[GOAL OF THE EXERCISE]
Quote, with no changes, the lines that run from the top of the material to the line with "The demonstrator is", both included.

[RECORDS FOR THE EXERCISE]

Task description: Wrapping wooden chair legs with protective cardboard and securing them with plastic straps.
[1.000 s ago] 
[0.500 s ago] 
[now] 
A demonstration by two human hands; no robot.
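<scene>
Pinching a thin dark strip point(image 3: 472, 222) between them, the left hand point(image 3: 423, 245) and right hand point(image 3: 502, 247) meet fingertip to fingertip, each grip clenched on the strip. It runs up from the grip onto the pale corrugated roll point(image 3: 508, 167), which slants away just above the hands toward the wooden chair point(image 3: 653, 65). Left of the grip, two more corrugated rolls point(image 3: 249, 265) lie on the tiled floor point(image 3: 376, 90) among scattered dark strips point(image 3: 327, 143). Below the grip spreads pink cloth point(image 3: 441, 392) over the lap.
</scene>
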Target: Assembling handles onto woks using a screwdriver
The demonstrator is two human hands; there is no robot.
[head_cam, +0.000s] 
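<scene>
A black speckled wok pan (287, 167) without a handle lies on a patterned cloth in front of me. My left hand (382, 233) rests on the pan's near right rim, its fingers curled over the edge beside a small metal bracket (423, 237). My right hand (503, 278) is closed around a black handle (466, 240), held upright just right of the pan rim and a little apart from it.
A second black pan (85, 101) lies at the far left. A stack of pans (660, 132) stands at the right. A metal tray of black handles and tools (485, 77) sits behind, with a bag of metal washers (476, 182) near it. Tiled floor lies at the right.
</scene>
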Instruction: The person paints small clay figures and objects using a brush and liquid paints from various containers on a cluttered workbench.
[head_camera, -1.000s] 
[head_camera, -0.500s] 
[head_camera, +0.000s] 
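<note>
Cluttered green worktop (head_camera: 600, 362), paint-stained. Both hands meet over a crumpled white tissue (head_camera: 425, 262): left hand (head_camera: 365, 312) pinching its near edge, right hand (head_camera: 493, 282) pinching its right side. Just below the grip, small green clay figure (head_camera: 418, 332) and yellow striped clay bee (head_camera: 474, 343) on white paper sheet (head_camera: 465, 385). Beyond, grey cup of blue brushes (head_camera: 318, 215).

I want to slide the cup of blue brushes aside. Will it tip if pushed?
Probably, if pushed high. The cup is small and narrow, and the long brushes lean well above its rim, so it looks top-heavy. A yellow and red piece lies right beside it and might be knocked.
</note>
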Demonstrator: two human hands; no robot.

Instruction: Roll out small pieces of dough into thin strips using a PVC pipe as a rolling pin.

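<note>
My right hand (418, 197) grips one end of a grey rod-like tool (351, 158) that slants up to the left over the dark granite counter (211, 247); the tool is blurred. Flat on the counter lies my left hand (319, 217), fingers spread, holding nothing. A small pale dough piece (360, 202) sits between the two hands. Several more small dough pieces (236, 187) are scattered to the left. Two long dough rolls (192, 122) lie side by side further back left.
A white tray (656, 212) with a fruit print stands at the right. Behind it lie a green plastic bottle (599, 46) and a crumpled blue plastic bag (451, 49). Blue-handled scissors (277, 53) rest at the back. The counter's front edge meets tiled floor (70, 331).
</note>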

[RESPONSE TO THIS EXERCISE]
Task description: Wrapping wooden chair legs with protective cardboard and securing them with plastic straps.
[1.000 s ago] 
[0.500 s ago] 
[now] 
A demonstration by two human hands; no robot.
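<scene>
Pinching a thin dark strip point(image 3: 472, 222) between them, the left hand point(image 3: 423, 245) and right hand point(image 3: 502, 247) meet fingertip to fingertip, each grip clenched on the strip. It runs up from the grip onto the pale corrugated roll point(image 3: 508, 167), which slants away just above the hands toward the wooden chair point(image 3: 653, 65). Left of the grip, two more corrugated rolls point(image 3: 249, 265) lie on the tiled floor point(image 3: 376, 90) among scattered dark strips point(image 3: 327, 143). Below the grip spreads pink cloth point(image 3: 441, 392) over the lap.
</scene>
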Target: Assembling handles onto woks using a screwdriver
The demonstrator is two human hands; there is no robot.

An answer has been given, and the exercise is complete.